Mia cara, sei tu a essere profonda e non io. Cerco di esporti il mio pensiero che si stacca un attimino da quello esposto e argomentato. Intanto, starò bene attento con la grammatica perchè sono messo sotto esame.
Il Vangelo ci dice di amare i nostri fratelli. In buona sostanza, una richiesta fatta dal Cristo a ciascuno di noi perchè, appunto l’amore del nostro prossimo è una prova inconfutabile del nostro amore per Dio.Ebbene, questo sforzo però esige una totale dimenticanza di noi stessi. Eppoi, amare il nostri fratelli non sempre significa far loro piacere nè sistematicamente cercare di farsi amare da loro.

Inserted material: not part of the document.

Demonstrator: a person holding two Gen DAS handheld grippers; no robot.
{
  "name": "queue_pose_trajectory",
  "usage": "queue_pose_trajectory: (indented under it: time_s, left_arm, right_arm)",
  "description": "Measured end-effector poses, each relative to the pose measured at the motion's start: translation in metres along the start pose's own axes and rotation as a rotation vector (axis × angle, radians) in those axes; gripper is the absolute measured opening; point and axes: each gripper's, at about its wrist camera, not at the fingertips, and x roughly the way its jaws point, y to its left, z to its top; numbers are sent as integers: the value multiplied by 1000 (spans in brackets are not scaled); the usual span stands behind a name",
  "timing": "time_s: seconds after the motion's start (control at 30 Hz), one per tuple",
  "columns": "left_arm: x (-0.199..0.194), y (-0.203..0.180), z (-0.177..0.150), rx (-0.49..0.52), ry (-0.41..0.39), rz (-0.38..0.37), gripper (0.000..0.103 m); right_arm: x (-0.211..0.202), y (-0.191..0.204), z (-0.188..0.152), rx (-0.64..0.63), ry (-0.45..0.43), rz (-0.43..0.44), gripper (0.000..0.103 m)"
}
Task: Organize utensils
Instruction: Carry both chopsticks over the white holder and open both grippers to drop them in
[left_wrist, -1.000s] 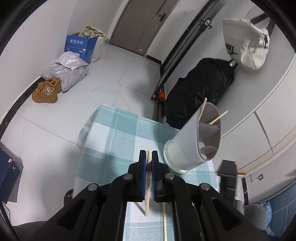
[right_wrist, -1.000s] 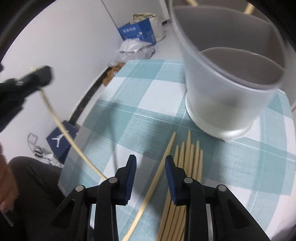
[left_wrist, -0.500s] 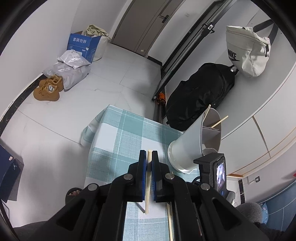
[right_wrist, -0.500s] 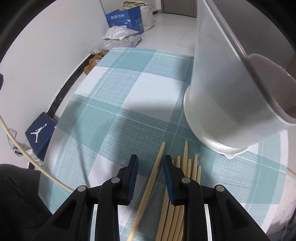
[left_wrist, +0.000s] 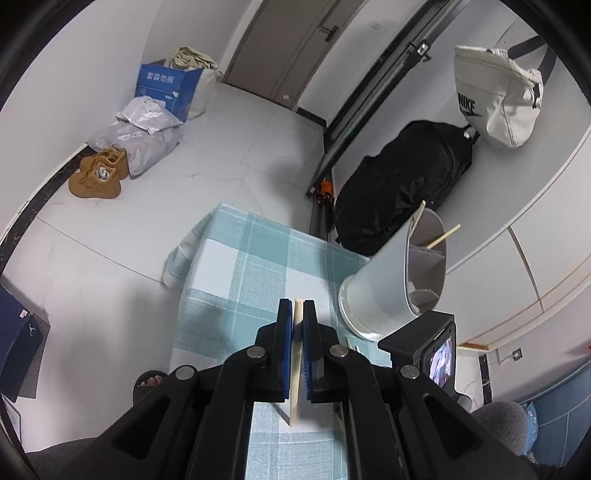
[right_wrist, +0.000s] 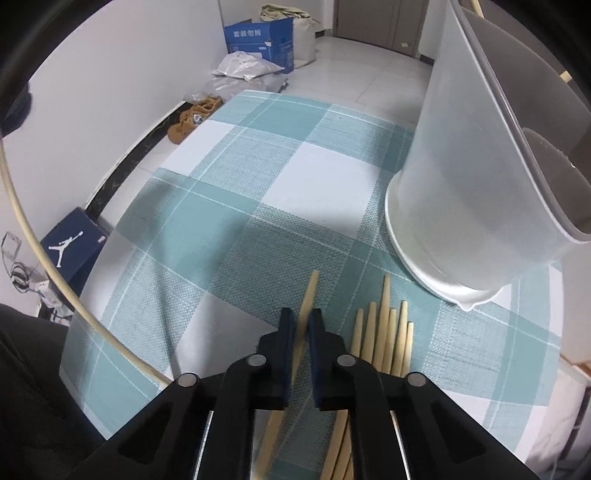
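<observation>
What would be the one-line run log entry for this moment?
left gripper: shut on chopstick | right gripper: shut on single chopstick | holder: upright on table

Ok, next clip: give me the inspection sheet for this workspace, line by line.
Surface: checked teal tablecloth.
Job's things: white utensil holder upright, chopsticks inside; loose chopstick pile beside it.
Clutter: nothing seen on the cloth.
Grippers: left hand-held gripper shut on a chopstick; right hand-held gripper closed around a single chopstick.
Cables: wires on the floor.
Surroundings: shoes, blue box, black bag.
</observation>
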Motion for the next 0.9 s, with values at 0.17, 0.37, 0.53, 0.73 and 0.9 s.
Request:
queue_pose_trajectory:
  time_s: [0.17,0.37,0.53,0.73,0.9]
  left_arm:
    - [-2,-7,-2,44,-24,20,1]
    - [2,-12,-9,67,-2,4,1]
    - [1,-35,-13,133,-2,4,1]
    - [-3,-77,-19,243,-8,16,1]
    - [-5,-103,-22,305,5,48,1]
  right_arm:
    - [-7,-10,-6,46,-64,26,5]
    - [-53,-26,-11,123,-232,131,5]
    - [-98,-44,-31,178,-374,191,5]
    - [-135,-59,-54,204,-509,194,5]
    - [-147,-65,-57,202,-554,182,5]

Significa il contrario, essere capaci, se necessario di farli soffrire per il loro bene. Talvolta significa dunque lottare contro di loro, individualmente e collettivamente anche a prezzo di incomprensioni e di persecuzioni. Ci viene detto di dare da mangiare a chi ha fame, di invitare a pranzo la signora anziana e sola del piano di sotto ecc. ecc., senza dubbio anche questo, ma forse ancor di più la disponibilità di noi stessi. Credo, forse sbagliando, che i gesti caritatevoli possono anche trarre in inganno, facendoci credere di praticare il comandamento dell’amore fraterno. In realtà, se non ci spingiamo fino in fondo di questo amore attraverso un impegno ragionevole e umanamente efficace di trasformazione della società rischiamo di incappare proprio nel giudizio di Dio..” Ho avuto fame, ero forestiero, ero malato, ero prigioniero ….”e non mi avete soccorso. Ecco, mia cara, dove si situa la mia impotenza, nella difficoltà di amare quel prossimo che vedo e che molto di più in quello che non vedo. Quasi di certo preferirei quell’uomo ferito sul ciglio della strada, quella strada che conduce da Gerusalemme a Gerico; lo curerei, lo coccolerei ben guarito, ma ahimè, questa strada oggi si è allungata e moltiplicata fino ai confini del mondo. Ora ve ne sono molto che si incrociano e che si incontrano e coprono tutta l’umanità. E io a percorrere la mia strada troppo isolato e col cuore troppo piccolo per amare tutti. Mia cara, sei stata profonda e mi hai aiutato ad esprimere ciò che per molti anni hanno intasato il mio cuore già abbastanza gonfio.